Show each line from the listing that includes the word "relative".
########################################
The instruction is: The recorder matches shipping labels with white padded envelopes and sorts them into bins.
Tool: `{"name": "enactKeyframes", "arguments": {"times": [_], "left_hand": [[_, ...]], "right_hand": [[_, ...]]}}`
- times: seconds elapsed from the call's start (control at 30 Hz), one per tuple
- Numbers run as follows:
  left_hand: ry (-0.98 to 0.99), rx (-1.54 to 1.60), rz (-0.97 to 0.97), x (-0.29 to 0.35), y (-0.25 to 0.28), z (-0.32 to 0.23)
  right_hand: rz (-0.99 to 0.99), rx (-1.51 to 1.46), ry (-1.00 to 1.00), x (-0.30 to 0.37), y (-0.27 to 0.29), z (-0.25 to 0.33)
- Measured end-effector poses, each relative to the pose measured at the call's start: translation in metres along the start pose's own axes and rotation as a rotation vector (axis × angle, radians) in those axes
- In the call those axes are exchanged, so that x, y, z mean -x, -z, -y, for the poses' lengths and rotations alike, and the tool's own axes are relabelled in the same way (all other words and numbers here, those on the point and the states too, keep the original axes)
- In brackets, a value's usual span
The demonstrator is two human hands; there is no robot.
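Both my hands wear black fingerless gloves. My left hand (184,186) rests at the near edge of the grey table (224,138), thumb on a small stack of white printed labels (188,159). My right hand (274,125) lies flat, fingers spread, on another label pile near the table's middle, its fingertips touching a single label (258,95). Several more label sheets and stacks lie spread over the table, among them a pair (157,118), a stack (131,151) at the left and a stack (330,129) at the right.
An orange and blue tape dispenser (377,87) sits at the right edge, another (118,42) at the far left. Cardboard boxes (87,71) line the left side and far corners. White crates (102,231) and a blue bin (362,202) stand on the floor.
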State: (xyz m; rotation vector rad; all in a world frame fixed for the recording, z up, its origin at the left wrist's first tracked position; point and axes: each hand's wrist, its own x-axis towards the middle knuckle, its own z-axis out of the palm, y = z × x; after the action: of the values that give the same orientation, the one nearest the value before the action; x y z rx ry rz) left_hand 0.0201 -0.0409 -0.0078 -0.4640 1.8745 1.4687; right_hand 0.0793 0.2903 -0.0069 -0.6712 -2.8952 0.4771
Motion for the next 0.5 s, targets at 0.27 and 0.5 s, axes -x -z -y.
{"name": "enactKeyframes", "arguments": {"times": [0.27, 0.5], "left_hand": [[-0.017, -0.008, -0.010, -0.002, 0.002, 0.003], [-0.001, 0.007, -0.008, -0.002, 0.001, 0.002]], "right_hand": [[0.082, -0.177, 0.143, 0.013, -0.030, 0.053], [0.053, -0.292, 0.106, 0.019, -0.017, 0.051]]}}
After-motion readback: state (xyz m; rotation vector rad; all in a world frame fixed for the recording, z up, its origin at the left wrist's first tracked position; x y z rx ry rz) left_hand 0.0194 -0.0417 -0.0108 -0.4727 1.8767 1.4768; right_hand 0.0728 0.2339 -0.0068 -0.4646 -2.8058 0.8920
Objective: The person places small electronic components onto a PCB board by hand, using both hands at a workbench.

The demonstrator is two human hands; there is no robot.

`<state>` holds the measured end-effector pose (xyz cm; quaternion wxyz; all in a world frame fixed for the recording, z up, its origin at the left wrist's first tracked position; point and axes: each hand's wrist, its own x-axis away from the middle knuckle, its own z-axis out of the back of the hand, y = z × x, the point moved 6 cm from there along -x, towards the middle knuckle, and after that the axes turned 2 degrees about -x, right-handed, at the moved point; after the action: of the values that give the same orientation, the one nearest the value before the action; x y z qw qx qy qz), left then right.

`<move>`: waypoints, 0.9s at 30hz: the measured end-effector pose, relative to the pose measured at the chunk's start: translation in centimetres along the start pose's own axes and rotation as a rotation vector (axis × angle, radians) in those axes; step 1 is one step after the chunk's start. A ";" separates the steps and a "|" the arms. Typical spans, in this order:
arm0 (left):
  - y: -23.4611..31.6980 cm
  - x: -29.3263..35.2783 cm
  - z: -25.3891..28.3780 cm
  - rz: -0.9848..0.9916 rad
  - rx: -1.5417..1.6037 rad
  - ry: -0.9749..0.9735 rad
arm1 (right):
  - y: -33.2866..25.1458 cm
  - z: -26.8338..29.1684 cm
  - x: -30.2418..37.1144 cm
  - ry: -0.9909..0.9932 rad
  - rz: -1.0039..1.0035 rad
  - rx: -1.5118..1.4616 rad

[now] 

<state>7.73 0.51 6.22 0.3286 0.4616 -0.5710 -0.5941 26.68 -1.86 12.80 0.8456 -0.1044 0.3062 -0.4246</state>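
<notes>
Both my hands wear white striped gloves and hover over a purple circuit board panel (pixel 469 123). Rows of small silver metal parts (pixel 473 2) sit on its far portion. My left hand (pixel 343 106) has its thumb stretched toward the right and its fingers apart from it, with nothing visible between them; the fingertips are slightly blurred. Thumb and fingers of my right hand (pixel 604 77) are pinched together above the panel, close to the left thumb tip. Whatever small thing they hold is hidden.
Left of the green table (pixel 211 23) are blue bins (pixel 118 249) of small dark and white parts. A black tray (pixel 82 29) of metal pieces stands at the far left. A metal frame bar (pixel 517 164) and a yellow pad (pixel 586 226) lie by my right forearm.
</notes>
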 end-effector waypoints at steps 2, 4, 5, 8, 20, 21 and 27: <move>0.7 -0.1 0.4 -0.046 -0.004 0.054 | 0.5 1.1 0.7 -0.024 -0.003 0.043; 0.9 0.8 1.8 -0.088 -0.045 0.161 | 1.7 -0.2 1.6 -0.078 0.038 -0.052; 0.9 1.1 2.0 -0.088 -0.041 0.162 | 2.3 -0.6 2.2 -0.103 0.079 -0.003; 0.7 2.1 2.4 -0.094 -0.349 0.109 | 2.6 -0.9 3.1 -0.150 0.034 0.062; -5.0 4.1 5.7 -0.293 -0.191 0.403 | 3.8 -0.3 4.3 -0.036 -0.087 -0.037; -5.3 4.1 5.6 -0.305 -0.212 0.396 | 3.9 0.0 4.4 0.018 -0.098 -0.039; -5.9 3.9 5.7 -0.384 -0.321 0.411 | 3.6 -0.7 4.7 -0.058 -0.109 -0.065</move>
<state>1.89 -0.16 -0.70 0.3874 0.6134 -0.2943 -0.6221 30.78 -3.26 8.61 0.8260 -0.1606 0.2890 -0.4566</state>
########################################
▶ **Output of the exercise**:
- Measured end-effector poses, each relative to the pose measured at the call's start: translation in metres along the start pose's own axes and rotation as a rotation vector (axis × angle, radians) in those axes
`<move>`: waypoints, 0.9s at 30hz: the measured end-effector pose, relative to the pose measured at the chunk's start: translation in centimetres along the start pose's own axes and rotation as a rotation vector (axis × angle, radians) in those axes; step 1 is one step after the chunk's start. A ";" separates the steps and a "|" the arms. Typical spans, in this order:

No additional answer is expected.